→ EXERCISE AIM
Lines outside the range are not wanted. Give again exactly the lines between the line holding "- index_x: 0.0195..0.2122" and the line holding "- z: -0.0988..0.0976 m", inclusive, from the listing below.

→ DATA SECTION
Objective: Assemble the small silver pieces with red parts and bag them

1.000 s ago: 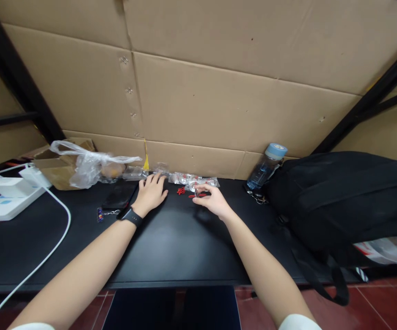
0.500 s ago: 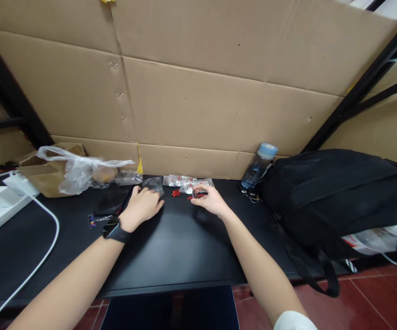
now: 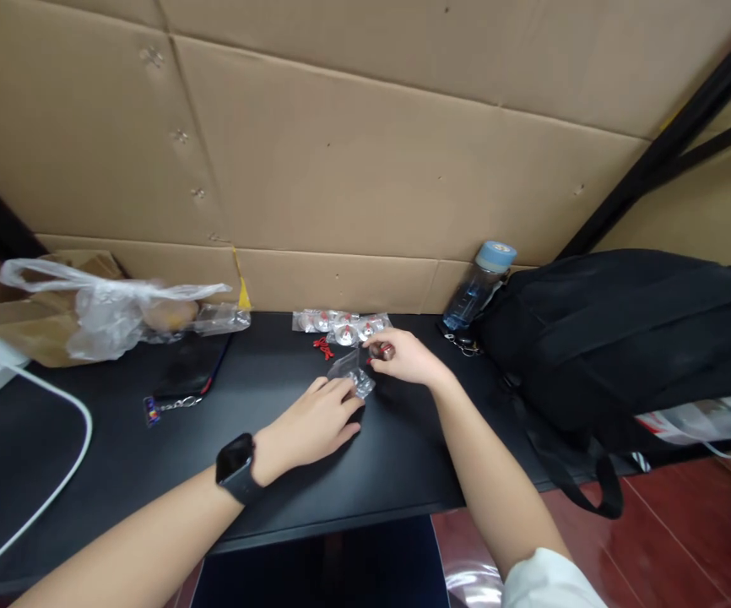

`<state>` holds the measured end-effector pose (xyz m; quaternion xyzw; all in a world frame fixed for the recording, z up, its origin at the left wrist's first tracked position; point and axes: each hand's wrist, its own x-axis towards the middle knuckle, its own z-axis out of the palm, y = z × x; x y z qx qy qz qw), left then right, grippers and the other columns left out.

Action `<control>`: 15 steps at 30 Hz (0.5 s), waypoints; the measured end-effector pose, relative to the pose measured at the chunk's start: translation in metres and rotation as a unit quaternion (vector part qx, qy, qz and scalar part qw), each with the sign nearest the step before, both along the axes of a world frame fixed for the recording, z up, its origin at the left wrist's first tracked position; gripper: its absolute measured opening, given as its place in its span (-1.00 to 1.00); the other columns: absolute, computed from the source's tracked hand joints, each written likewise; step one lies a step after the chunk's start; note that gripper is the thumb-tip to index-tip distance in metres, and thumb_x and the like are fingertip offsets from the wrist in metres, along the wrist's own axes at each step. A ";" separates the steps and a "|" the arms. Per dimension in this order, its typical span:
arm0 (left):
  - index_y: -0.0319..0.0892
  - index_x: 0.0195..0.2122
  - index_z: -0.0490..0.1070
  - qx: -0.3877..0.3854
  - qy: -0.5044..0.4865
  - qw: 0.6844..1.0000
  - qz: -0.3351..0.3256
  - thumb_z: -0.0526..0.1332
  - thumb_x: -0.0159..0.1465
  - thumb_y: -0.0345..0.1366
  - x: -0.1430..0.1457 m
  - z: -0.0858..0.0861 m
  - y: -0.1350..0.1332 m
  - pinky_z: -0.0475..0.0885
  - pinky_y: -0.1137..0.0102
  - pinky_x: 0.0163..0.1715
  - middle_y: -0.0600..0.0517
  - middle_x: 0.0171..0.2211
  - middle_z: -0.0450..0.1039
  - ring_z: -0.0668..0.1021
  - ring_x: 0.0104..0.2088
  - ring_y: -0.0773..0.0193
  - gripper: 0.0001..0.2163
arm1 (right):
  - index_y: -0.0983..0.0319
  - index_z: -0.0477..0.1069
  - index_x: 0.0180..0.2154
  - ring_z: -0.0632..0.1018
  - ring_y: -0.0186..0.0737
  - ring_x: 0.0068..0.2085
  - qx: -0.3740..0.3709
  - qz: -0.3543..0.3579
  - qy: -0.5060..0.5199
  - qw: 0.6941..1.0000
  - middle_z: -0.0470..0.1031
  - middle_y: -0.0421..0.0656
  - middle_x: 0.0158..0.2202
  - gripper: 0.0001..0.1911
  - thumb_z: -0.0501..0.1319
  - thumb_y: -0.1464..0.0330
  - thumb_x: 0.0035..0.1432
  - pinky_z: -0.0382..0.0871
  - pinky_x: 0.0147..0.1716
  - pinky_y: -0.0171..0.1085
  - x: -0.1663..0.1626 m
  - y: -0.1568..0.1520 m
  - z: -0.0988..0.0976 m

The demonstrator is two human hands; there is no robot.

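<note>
My left hand [image 3: 315,422], with a black watch on the wrist, has its fingertips on a small clear plastic bag [image 3: 360,382] at the middle of the black table. Just right of the bag, my right hand [image 3: 407,356] pinches a small round shiny piece with red on it [image 3: 383,351]; the fingers partly cover it, so its kind is unclear. Behind the hands lie several round silvery pieces in clear wrappers [image 3: 345,331], with red marks on them. A little bundle of red cords [image 3: 323,347] rests in front of these wrapped pieces.
A blue-lidded bottle [image 3: 476,287] and a black backpack [image 3: 625,355] stand at the right. Leftward are a black pouch [image 3: 192,367] with a keychain, a tied plastic bag [image 3: 105,317], a cardboard box [image 3: 29,333] and a white cable [image 3: 83,447]. Cardboard [image 3: 365,194] walls the back.
My left hand has moved right, away from the black pouch, bringing the clear plastic bag to the middle beside my right hand. My right hand still holds the round piece. The view has shifted.
</note>
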<state>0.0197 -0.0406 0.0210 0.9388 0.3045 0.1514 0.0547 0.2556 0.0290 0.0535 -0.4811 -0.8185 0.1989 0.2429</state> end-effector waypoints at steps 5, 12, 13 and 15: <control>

→ SOLVED EXERCISE
  - index_x: 0.0195..0.2122
  - index_z: -0.0490..0.1070
  - qx: -0.3877..0.3854
  - qy: -0.5044..0.4865
  - qw: 0.6844..1.0000
  - qz: -0.3351..0.3256
  - thumb_z: -0.0526..0.1332
  - thumb_x: -0.0159..0.1465
  - thumb_y: -0.0345..0.1366
  - x: -0.1430..0.1457 m
  - z: -0.0858..0.0861 m
  - y: -0.1350..0.1332 m
  - pinky_z: -0.0475..0.0885
  - pinky_y: -0.1137..0.0102
  - pinky_x: 0.0163..0.1715
  - middle_y: -0.0600..0.0517
  - middle_x: 0.0171..0.2211
  - middle_z: -0.0450..0.1039
  - ring_z: -0.0668..0.1021
  - ring_x: 0.0104..0.2088
  - ring_y: -0.0773..0.0193
  - gripper: 0.0001..0.2163
arm1 (right):
  - index_y: -0.0983..0.0319
  - index_z: -0.0477..0.1069
  - index_x: 0.0180..0.2154
  - ring_z: -0.0632..0.1018
  - ring_y: -0.0186..0.0737
  - ring_x: 0.0068..0.2085
  - qx: -0.3740..0.3709
  - qz: -0.3543..0.3579
  - qy: -0.5060..0.5199
  - qw: 0.6941..1.0000
  - middle_z: -0.0470..0.1031
  - middle_y: -0.0421..0.0656
  - middle_x: 0.0158..0.2202
  - gripper: 0.0001..0.1911
  - thumb_z: -0.0501..0.1319
  - thumb_y: -0.1464..0.0330
  - thumb_x: 0.0035..0.1432
  - pinky_z: -0.0382..0.0871
  - pinky_x: 0.0147..0.1716
  - pinky_y: -0.0171..0.1085
  - x: -0.1663..0.1626 m
  - y: -0.1568..0.1520 m
  - z: -0.0988..0.0976 m

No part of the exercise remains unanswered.